First, take a look at what you pay in fees. Each account carries a fee (even though 37% of Americans mistakenly think they're not paying fees, according to a TD Ameritrade survey), and choosing a retirement account with lower fees can save you money. thousands of dollars. According to a study by the Center for American Progress, a person paying an average of 1% annual fees will spend about $ 138,000 in their lifetime, while a fee of 1.3% will increase this figure to about $ 166,000. The Center for American Progress also found that average retirement account fees represented 1% of total assets under management. Therefore, if your 401 (k) has above average fees, it may be a good idea to look for other options.
If you decide between a traditional and Roth IRA, one thing to consider is the age that you plan to retire. If you want to retire before the age of 59 and a half, it may be better to choose a Roth IRA because you will not be penalized by penalties by withdrawing your contributions. On the other side of the coin, a Roth IRA can also be a good choice if you plan to work up to age 70 and you do not want to start taking the required minimum distributions at the age of 70 years and a half.
Your tax situation may be another determining factor. If you are earning high income now, the tax deduction with a traditional IRA can work in your favor if you find yourself in a lower tax bracket at the time of retirement. This is because you will end up paying less tax on your withdrawals than if you are taxed initially with a Roth IRA.
There is a lot of information to consider when choosing a retirement account, but it all comes down to a few factors.
If your employer offers a 401 (k) with matching contributions, make this account your top priority. Once you reach the employer equivalent, you can stick to your 401 (k) if you pay a reasonable fee or if you plan to save more than the $ 6,000 a year that you are allocated with an IRA.

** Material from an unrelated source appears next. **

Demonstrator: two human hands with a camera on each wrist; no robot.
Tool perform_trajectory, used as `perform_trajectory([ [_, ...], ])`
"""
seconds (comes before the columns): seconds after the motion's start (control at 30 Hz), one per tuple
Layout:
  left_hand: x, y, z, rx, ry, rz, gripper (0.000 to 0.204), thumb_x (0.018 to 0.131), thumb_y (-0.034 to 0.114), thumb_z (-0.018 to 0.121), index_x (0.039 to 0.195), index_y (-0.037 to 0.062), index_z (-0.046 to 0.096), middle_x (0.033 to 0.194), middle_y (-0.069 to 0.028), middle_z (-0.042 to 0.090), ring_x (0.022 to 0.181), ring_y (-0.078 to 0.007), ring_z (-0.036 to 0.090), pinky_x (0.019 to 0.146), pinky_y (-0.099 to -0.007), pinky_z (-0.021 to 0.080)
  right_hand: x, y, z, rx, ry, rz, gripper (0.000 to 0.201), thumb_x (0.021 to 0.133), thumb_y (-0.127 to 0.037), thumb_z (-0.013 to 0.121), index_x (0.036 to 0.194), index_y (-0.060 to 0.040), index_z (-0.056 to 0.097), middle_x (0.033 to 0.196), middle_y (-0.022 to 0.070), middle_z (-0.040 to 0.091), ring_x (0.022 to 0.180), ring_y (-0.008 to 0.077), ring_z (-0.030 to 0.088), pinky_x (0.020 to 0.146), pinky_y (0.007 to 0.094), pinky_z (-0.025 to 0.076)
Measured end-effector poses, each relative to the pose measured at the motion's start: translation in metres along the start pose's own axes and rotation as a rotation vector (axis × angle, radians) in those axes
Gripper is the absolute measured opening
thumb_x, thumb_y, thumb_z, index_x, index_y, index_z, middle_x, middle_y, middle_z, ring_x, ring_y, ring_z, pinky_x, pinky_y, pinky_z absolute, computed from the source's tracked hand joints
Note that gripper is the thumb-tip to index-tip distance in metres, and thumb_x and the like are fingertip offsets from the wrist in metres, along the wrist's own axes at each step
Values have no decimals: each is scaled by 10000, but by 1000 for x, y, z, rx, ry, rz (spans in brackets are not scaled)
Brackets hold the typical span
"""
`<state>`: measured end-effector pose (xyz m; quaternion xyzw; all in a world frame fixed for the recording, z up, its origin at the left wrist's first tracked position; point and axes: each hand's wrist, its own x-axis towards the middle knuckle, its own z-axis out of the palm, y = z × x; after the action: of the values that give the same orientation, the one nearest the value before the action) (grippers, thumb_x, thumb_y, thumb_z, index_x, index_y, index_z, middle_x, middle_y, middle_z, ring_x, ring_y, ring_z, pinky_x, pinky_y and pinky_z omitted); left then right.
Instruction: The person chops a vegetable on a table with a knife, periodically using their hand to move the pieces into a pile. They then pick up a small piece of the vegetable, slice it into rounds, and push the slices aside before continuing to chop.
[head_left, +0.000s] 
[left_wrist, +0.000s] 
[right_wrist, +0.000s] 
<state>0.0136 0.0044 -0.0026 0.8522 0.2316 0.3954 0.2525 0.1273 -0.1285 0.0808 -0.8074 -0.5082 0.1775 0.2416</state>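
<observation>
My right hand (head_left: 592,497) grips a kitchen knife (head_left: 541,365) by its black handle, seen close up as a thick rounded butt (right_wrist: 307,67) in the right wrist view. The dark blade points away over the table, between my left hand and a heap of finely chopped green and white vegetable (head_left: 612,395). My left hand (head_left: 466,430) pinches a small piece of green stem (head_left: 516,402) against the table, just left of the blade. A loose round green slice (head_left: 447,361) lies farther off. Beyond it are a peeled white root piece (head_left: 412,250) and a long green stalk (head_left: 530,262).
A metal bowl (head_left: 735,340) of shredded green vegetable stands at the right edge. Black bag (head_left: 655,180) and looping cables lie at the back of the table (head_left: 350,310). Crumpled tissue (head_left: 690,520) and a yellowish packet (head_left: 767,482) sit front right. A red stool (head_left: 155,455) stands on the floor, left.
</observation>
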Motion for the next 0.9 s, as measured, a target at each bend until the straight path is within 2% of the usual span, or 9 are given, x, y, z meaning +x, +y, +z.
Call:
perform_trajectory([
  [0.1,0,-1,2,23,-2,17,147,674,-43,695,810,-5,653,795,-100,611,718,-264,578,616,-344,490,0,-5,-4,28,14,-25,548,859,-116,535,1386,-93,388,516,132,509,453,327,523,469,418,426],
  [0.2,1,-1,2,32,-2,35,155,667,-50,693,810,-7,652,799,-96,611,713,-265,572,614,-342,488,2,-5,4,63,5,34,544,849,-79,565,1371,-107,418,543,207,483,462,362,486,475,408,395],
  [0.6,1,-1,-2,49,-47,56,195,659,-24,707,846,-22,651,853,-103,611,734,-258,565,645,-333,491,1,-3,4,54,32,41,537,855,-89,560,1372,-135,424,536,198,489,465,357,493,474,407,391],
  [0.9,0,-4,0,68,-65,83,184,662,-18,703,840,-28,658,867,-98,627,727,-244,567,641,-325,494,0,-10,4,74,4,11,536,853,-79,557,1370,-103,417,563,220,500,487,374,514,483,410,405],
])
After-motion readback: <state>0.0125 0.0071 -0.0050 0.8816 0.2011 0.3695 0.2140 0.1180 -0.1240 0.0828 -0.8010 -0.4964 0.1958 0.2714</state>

If you do not have access to a 401 (k) account or if you choose to invest some of your savings in another account, a Roth IRA is a good choice if you plan to retire early or very late. -1 / 2 or after 70-1 / 2). Finally, a traditional IRA can be a solid option if you expect to be in a lower tax bracket than you are now once you start making withdrawals.
Choosing the right retirement account may seem like a difficult and confusing decision, but the most important thing to do is just get started. Whatever type of account you choose, the sooner you start saving, the easier your retirement will be.